Instructions to follow → The copy has to match the data exactly and leave out every picture.

☆ ☆ ☆

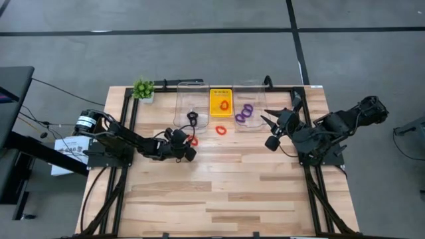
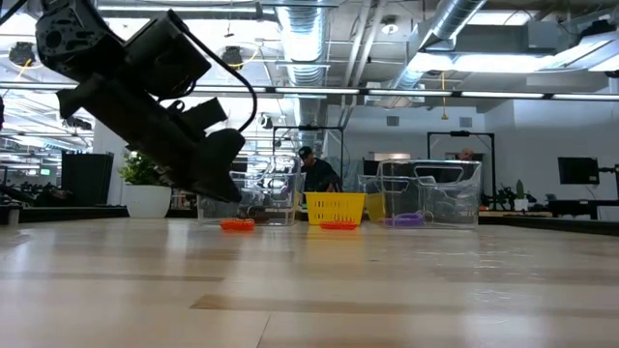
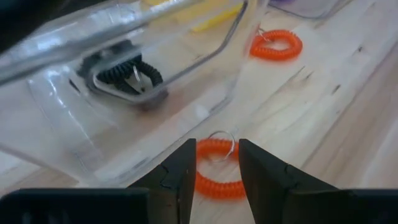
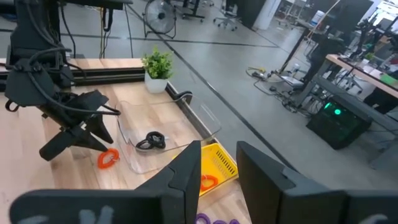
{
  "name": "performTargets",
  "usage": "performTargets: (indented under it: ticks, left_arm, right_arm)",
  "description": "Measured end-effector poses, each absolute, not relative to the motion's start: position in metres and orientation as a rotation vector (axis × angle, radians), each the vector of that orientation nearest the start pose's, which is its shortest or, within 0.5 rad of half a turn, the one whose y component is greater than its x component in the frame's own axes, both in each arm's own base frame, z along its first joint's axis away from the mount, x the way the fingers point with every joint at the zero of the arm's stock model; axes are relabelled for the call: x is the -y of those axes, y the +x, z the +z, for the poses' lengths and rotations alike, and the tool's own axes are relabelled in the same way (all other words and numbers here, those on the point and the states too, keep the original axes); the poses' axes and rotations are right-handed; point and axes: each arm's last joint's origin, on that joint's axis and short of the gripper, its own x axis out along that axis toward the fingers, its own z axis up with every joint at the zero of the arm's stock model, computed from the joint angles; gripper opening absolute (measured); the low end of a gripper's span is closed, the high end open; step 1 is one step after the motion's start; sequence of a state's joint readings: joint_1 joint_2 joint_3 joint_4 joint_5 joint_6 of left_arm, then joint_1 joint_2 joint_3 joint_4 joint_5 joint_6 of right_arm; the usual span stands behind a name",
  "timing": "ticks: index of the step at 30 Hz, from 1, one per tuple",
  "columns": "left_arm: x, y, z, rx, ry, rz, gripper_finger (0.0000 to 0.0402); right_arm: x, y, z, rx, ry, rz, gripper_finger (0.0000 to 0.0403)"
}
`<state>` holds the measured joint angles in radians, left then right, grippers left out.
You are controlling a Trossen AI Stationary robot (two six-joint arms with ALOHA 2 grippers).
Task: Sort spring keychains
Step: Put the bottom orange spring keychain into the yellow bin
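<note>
An orange spring keychain lies flat on the wood beside the near wall of a clear container. My left gripper hovers open just above this keychain, one finger on each side of it. In the low view the fingertips stand clear of the table over the keychain. A black keychain lies inside that container. Another orange keychain lies on the table, and one more lies in the yellow tray. Purple keychains lie in the right clear container. My right gripper hangs open, raised at the right.
A small green plant stands at the table's far left corner. The two clear containers and the yellow tray stand in a row along the far edge. Bare wood spreads over the near half of the table. A person is in the room beyond.
</note>
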<state>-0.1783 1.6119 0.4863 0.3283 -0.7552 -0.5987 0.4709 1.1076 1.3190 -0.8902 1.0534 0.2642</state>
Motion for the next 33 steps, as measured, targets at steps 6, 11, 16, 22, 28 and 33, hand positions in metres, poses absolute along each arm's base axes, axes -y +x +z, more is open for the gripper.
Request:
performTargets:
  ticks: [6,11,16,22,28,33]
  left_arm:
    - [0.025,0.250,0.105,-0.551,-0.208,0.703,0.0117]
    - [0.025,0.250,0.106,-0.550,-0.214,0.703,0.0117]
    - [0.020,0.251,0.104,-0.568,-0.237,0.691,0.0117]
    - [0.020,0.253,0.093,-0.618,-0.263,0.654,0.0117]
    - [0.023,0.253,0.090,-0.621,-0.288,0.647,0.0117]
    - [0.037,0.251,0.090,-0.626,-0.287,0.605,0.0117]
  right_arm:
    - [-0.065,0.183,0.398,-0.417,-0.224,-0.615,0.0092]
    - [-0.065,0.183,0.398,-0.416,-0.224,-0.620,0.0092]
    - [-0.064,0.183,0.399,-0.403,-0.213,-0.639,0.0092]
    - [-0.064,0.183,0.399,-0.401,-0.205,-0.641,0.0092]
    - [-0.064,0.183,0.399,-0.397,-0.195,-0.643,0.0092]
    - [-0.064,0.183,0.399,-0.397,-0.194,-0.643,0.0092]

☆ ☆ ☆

Solution below →
{
  "name": "performTargets",
  "usage": "performTargets: (indented under it: ticks, left_arm, right_arm)",
  "description": "Measured end-effector poses, each absolute, not relative to the motion's start: position in metres and orientation as a rotation vector (axis × angle, radians), each the vector of that orientation nearest the start pose's, which is its shortest or, within 0.5 rad of half a turn, the one whose y component is greater than its x component in the frame's own axes, both in each arm's own base frame, z along its first joint's axis away from the mount, x the way the fingers point with every joint at the zero of the arm's stock model; axes are relabelled for the call: x is the -y of those axes, y the +x, z the +z, for the poses' lengths and rotations alike, and the tool's own axes are relabelled in the same way (all other words and numbers here, those on the point and the states too, keep the original axes); the poses' axes and rotations are right-handed; point and axes: each arm's last joint's origin, on that joint's axis and short of the gripper, its own x axis out along that axis toward the fingers, its own z axis up with every joint at the zero of the arm's stock model, computed from the joint angles; gripper opening absolute (measured); the low end of a gripper's span is closed, the high end open; step 1 is one step after the motion's start; sequence of a state's joint readings: joint_1 joint_2 joint_3 joint_4 joint_5 joint_6 of left_arm, then joint_1 joint_2 joint_3 joint_4 joint_5 joint_6 of right_arm; the usual span stands behind a name",
  "timing": "ticks: index of the step at 30 Hz, from 1, one per tuple",
  "columns": "left_arm: x, y, z, rx, ry, rz, gripper_finger (0.0000 to 0.0402); right_arm: x, y, z, rx, ry, rz, gripper_finger (0.0000 to 0.0403)"
}
`<state>` holds the measured joint angles in radians, left then right, grippers left out.
You are controlling a Trossen AI Stationary robot (two six-joint arms with ALOHA 2 grippers).
Task: Sort spring keychains
Step: Put the bottom orange spring keychain into the yellow bin
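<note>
An orange spring keychain lies flat on the wood beside the near wall of a clear container. My left gripper hovers open just above this keychain, one finger on each side of it. In the low view the fingertips stand clear of the table over the keychain. A black keychain lies inside that container. Another orange keychain lies on the table, and one more lies in the yellow tray. Purple keychains lie in the right clear container. My right gripper hangs open, raised at the right.
A small green plant stands at the table's far left corner. The two clear containers and the yellow tray stand in a row along the far edge. Bare wood spreads over the near half of the table. A person is in the room beyond.
</note>
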<state>-0.1783 1.6119 0.4863 0.3283 -0.7552 -0.5987 0.4709 1.1076 1.3190 -0.8902 1.0534 0.2642</state>
Motion for the next 33 steps, as measured, targets at steps 6, 11, 16, 22, 28 and 33, hand positions in metres, poses absolute along each arm's base axes, axes -y +x +z, more is open for the gripper.
Request:
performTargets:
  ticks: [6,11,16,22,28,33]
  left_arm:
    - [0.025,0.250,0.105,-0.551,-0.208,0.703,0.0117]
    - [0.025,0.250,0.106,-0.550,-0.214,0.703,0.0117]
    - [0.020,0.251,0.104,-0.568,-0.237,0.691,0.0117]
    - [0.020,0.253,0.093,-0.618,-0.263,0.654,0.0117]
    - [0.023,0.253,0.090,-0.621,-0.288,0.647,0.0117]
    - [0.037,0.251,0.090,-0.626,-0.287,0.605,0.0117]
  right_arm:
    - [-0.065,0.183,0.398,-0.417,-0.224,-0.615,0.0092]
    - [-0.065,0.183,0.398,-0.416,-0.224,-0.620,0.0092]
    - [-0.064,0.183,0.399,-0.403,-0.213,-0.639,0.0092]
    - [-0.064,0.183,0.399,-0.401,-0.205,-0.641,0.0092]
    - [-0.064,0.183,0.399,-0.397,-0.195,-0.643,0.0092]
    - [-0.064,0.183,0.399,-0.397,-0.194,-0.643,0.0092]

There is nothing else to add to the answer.